She tried to think of something happy, she really did. Her mind wouldn't listen to her, and just kept on flashing back to Ron's lips pressed on hers, so warm, the thin lines on his lips molding perfectly to hers. Goosebumps appeared on her arms, and she slapped her hand lightly. 'No. Don't think of Ron. Think of- arithmancy. The square root of Ron is- damn, damn, damn...'

It was useless. And it was all his fault. If he hadn't kissed her, none of this would've happened and we could be the way we were.

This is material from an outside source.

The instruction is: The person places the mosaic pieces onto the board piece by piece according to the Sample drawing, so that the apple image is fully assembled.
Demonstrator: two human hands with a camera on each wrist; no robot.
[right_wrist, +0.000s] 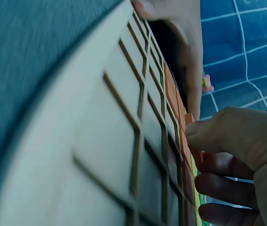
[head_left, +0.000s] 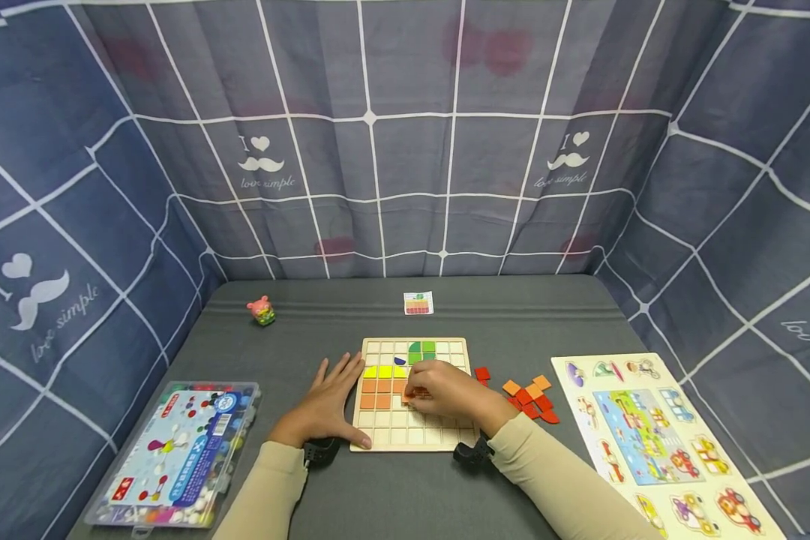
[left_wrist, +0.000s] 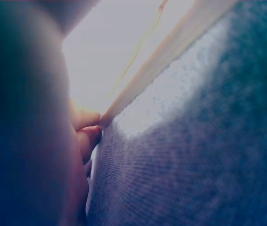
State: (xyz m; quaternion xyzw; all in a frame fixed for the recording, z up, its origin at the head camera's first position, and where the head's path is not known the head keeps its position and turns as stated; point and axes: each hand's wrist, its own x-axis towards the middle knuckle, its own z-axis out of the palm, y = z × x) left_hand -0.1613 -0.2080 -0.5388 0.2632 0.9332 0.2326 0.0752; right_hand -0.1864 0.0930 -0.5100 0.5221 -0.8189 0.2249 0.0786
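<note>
Orange tile (right_wrist: 196, 154): I see the right hand (head_left: 451, 388), fingers pinching it.
Wooden grid board (head_left: 415, 438): left hand (head_left: 327, 406), fingers spread, touches its left edge.

Left forearm (head_left: 263, 487) and right forearm (head_left: 574, 487), both in beige sleeves, reach forward from the near edge of the head view and angle inward. Left hand (head_left: 329, 407): back upward, fingers extended and spread, thumb splayed well away from the index finger. Right hand (head_left: 443, 390): directed leftward, thumb (right_wrist: 211, 131) and index finger pinched; remaining fingers bent, seen below in right wrist view. Hands near each other, apart
</note>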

I'm going to have to send him an owl and tell him to forget about everything that happened this lesson- not that they had learned anything worthwhile in Hogwarts except how to snog without your mouths open. It was *sick*, really, just pathetic. Then Hermione smiled. Oh, *so* sick*. But it was good, she reminisced.

Very good.

_____________

"Hermione, Hermione, Hermione, Hermione..." Ron stood in Diagon Alley much the same way Hermione before he had arrived for lessons. He kept on running Hermione's name through his head, lest he forget the woman who damned his soul to some evil creature. It was his punishment. Then he would have to face facts, and accept the fact that he was a bad, bad, naughty boy who had absolutely no common sense and should be sentenced to die a long slow death in a cold chamber with nothing but his skivvies. That's how bad he was. An innocent passerby might think him a little odd, but if the woman sitting on a bench across from his standing figure were to look close enough, she could hear and see him muttering soft, angered little, "Why why why?"'s underneath his breath.

Luckily for Ronald Weasley, no one really paid attention to him or his tall, akward stance in the middle of the alley. So he just glanced at his watch quickly, to find that only 5 minutes had passed since he'd received the weirdest and most mind-boboobling of his entire life. "Okay, well, then that's an exaggeration. Still," thought Ron angrily, "What right had she to- to- do such naughty things? Hiding underneath that guise of a studious nerdy schoolgirl, how dare she!"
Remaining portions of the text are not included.